If Mohammed rode out of the desert with a scroll full equations in a mathematical language that had yet to be discovered-who would have followed that? If christ pointed out to the gatherers that he was not casting a demon out, but curing epilepsy -who would have understood that two thousand years ago?
At least Armond White calls it for what it is: simplistic.
Posted by shanana
at October 5, 2008 3:04 PM
comment #14
Mr. Muckle
says ...
Agree, Jeff, and nice point about going "into the mystic." This "mystic" is a transcendence of the limiting confines of rationality, where reason ultimately comes up short. It's not just fairy tales. Mythology, essentially just stories (as others have noted) has (best case) the purpose of revealing those limitations and enabling that transcendence.
But I question this statement, "There's nothing slovenly about applying rational thought to absurd religious mythology, which is all that Maher's doing."
How does anyone know that a myth is absurd? Do you enter with that conclusion and then use rationality to make fun of it? That's useless and, yes, lazy.
Having examined a myth, most probably we find it is metaphorical, meant to teach something and to enable or awaken something deep in the psyche. It might be absurd to take it literally, but it is equally absurd to make judgments about it without having penetrated into that mystic oneself.
Maher, clever as he might be, is a materialistic lowbrow and by no means awake in that sense.
Posted by Mr. Muckle
at October 5, 2008 3:05 PM
comment #15
Majorian99
says ...
Well put arch451. Absolutely agree with all your arguments and statements. And very well written by the way. Like channeling Dashiell Hammett.
QED I think...
Posted by Majorian99
at October 5, 2008 3:26 PM
comment #16
LFF
says ...
I spend a lot of time penetrating mystics myself. pleasurable.
Posted by LFF
at October 5, 2008 3:30 PM
comment #17
arturobandini2
says ...
If you saw Maher on the Daily Show last week, then you know that he doesn't claim to be an absolutist or an atheist. His movie has a brave premise and I wish it had lived up to its potential. The Michael Moore-style editing (punctuating every statement with sarcastic sound bites and movie clips) hurt it tremendously, I thought. The seriousness nature of the questions Maher raised deserved more sobriety and reflection.

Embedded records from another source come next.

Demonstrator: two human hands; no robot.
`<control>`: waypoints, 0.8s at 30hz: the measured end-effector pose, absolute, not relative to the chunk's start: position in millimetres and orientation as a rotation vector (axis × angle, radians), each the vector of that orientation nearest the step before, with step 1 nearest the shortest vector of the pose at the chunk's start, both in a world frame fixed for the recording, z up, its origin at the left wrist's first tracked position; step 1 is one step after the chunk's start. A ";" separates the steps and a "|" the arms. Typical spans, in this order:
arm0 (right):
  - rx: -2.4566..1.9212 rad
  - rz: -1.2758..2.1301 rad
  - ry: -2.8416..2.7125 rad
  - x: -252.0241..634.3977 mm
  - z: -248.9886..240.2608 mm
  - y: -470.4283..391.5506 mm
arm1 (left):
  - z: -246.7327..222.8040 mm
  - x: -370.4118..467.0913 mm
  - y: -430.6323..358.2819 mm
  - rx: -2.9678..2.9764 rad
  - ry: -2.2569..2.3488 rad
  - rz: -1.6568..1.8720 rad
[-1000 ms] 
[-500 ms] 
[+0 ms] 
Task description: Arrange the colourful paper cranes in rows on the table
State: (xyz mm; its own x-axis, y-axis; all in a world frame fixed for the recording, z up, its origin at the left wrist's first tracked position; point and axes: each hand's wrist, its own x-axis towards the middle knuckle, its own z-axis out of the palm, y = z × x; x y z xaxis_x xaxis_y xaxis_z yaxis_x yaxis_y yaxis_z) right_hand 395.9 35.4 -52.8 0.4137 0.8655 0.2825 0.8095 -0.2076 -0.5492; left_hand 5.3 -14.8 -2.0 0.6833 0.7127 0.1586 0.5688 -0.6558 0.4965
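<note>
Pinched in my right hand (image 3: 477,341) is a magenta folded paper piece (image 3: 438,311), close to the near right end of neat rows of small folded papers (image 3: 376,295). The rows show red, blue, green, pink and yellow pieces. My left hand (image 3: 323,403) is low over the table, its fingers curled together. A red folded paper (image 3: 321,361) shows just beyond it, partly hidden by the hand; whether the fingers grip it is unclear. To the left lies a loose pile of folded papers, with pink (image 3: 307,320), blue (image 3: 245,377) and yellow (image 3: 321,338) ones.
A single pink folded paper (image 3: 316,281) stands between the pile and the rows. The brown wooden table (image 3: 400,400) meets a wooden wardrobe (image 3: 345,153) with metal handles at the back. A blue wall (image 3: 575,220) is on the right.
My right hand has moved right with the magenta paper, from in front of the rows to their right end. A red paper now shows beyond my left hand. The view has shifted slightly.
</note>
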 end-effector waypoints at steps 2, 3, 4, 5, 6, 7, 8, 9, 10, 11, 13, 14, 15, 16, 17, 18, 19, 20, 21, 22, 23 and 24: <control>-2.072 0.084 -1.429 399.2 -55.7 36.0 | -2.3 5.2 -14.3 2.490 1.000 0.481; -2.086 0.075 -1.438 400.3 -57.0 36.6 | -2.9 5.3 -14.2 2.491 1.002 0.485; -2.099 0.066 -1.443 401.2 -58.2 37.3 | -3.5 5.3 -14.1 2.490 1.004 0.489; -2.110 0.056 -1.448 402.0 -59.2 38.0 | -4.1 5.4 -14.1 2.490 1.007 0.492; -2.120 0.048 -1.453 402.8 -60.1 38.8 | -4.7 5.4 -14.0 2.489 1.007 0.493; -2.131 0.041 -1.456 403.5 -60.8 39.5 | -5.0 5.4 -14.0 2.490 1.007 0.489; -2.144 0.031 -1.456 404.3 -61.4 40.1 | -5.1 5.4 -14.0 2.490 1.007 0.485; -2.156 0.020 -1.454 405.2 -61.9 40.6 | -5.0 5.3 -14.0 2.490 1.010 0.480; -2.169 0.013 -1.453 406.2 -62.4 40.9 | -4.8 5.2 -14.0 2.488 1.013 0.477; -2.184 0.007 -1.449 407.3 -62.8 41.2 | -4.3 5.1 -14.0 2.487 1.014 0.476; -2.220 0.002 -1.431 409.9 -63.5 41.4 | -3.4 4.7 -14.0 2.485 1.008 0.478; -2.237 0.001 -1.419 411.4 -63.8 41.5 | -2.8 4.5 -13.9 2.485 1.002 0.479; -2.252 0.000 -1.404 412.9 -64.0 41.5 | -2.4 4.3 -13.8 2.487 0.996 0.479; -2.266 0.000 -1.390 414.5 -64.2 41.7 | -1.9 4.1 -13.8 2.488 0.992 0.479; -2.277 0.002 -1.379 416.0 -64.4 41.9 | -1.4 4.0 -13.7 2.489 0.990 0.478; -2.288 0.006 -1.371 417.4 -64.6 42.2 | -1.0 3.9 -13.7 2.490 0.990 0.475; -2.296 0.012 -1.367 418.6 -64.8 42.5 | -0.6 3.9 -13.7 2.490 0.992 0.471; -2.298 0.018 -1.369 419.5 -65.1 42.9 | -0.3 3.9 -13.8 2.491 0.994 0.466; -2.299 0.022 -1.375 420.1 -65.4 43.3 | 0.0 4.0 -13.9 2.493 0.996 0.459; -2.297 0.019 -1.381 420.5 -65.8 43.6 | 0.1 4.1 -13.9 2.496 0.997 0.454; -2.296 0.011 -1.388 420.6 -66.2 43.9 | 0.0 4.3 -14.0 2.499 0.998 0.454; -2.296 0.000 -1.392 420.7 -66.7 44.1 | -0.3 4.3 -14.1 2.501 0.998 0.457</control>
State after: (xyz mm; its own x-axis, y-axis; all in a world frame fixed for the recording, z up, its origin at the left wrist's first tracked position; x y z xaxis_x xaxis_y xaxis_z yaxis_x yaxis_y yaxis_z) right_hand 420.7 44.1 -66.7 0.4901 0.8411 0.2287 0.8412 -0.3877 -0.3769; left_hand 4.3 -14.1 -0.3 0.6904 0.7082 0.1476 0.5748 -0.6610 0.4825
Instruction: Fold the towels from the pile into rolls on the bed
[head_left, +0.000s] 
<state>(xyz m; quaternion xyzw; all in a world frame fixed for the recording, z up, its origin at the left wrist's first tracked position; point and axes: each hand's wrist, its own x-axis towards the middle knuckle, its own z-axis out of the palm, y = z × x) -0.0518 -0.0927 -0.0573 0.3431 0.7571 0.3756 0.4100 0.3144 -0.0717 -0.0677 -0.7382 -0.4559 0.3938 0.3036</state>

At least he had one very inspired insight. Non-believers make up a very large minority group -- 19% of Americans, wasn't it? It we formed our own lobbyist group to keep religion out of the government., we could effectively neutralize the Evangelical influence.
Which begs the question: Are agnostics and atheists passionate about their (non)beliefs? Or does their stance merely reflect their inability to make a commitment?
Posted by arturobandini2
at October 5, 2008 4:32 PM
comment #18
arch451
says ...
First of all, arturobandini2, atheism is not a belief in the same way that religion is a belief. It is more like a rational conclusion. Saying they are not commited or passionate about their belief is like saying you are not committed or passionate about your belief that birds can fly.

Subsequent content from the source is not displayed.